Haksız rekabet demokrasi ayıbıdır.
Seçimlere nasıl bir süreçte girildiğini anlamak için yapay gündemlere itibar etmemek gerekir.
Bu bağlamda birkaç gündür haber kanallarında iki önemli Olayı okurların dikkatine sunmak istiyorum.
Ankara ve İstanbul Büyükşehir Belediyeleri ,Başbakanlık Sosyal Yardımlaşma Fonu"ndan yoksul vatandaşlara ,hatta doğalgazlı konutta oturan fakir vatandaşlara seçim rüşveti kömür dağıtıldığı ; dağıtımın ilçe belediyelerince kiralanan araçlarla yapıldığına şahit olunmaktadır.
Sayın Başbakan"ın dağıtıma Valilerin kamyon üzerinde nezaret edilmesi talimatına uyulup uyulmadığı bilinmez ama, kömürlerin Başbakan tarafından gönderildiği,evlere AKP tarafından gönderildiği yalanı röportajlardan anlaşılmaktadır.
Bu kasıtlı bilgilendirme kirli siyasetin tabii sonucudur.
Hatırlanırsa ,birkaç gün önce, AKP yetkililerince Yerel seçimlerde bir milyon Partilinin sandık kurullarında görevlendirileceği kamuoyuna açıklanmıştı. Umarız, söz konusu dağıtımlarda , kimlik tespitinde ,adres belirlenmesinde bu görevlendirmeler yararlı olmuştur(!).
Şimdi ,birileri bana : Sosyal Belediyecilik dersi vermeye kalkmasın. Kimse , fakir fukaranın kapısına konan birkaç torba kömür üzerinden ajitasyon yapmasın..Hele dağıtım zincirinin Ekonomik Krizden doğan işsizliğe çare olduğu martavalını yutturmasın.
Bu seçimde, önceki seçimler gibi sadaka ekonomisi argümanlarını kullanacak olması aşikardır.Seçim rüşvetinin sadece bu kadarla sınırlı olmadığı bir başka gerçektir.Belediye Başkanlarının akıl almaz reklam ve tanıtım furyası boşuna değildir.

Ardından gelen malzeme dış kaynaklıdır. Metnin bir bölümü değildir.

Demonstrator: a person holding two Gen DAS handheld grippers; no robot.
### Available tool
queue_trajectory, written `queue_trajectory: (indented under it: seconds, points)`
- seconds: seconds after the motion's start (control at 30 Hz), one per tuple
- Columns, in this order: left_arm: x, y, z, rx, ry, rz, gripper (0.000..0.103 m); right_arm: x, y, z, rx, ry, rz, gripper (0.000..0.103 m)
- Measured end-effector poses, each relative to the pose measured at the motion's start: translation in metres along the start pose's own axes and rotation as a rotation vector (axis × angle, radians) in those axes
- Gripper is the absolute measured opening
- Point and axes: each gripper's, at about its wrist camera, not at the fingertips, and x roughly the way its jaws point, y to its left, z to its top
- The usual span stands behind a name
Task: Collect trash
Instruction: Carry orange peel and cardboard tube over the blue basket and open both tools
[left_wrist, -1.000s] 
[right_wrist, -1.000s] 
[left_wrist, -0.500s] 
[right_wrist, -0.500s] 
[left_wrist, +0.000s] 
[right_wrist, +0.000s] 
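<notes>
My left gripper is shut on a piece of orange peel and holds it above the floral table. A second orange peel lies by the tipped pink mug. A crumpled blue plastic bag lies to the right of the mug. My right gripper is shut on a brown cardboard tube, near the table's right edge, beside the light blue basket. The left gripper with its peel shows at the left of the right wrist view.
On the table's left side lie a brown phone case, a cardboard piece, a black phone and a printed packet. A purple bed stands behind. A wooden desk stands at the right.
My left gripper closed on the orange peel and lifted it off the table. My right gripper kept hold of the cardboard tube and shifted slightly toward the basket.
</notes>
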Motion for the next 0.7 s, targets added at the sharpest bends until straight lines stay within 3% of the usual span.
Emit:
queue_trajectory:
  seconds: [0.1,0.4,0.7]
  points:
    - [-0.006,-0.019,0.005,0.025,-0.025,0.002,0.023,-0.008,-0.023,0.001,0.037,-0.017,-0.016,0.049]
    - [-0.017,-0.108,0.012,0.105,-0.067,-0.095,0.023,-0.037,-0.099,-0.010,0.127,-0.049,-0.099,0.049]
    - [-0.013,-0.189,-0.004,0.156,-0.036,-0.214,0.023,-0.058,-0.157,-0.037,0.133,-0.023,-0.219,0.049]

Dikkatinizi elbette çekmiştir. Samsun"un girişinden itibaren bilborglarda ,ana cadde güzergahlarında çoğu sanal yatırım projelerinin altı imzalı afişleri şahsi ve özel reklamların göstergesidir.
Olacak şey değil. Kişiler kurumların önüne geçmiştir.Asl olan devlet ve Kurumların kalıcılığı iken isimler fenomenleştirilmiştir.
Yine tespitlerime göre, son bir haftadır bazı yerel gazetelerde AKP"li Belediye Başkanların tam sayfa hatta ,on binlerce özel ekli gazetelerin ulak aracılığı ile dağıtıldığı ,bir ölçüde seçim propagandası yapıldığı bilinmektedir.
11.11.2008 tarihli İçişleri Bakanlığı"nın Samsun MHP Milletvekili Prof.Dr.Osman Çakır"ın 065000/28705 sayılı soru önergesine verdiği yazılı cevapta çelişkili ve tutarsız ifadeler yer almaktadır.
Örnek İlkadım Belediyesi"nden , 8 trilyon 240 milyar olarak 2004 yılında devraldığı borc ,bugün 21 trilyon ,yedi yüz yirmi beş milyara ulaşmış ,yani borc yaklaşık 3 kat artmıştır. Garabet ki ,tanıtım ve reklam giderleri için harcama yapılmamış !..
Denebilir ki ,bu harcamalar birileri tarafından ,hayra binaen yapılmış olsun .Samsunluk bilinciyle özellikle İlkadım" da oturanların güzel hatırı için yapılmış olsun. Sayın TOK TV programında bu görüşü savunmuştu.Umarsız ve çıkarsız bir yardım.İyi de parayı verenler Gazete ilanlarında ,çarşaf çarşaf yayınlanan resimleri ,festivallere davet edilen sanatçıları gördükten sonra paraların nereye harcandığına şaşmıyorlar mı? Savunmanın inandırıcılığı zayıf bir ihtimal.Sayın Başkan ,Bakan imzası ile gönderilen resmi bir evrakın doğruluğunu tartışmaya açıyor.Borcu toplanacak emlak vergisi ile kapatma gayretinde olması hayrete mucip bir savunmadır.
Özetle AKP"li Belediyelerin hesaplarında tutarsızlıklar ve güvensizlikler vardır. İncelenmesi ve gerçek bilgiye ulaşılması şu aşamada imkansızdır.Ancak ,İğneci mahlasıyla şiirler yazan ,dostum İsmail Özcan"ın bir beyti ile sözlerimi noktalamak istiyorum :
Zannetmeyin bu çeşme daima böyle akar.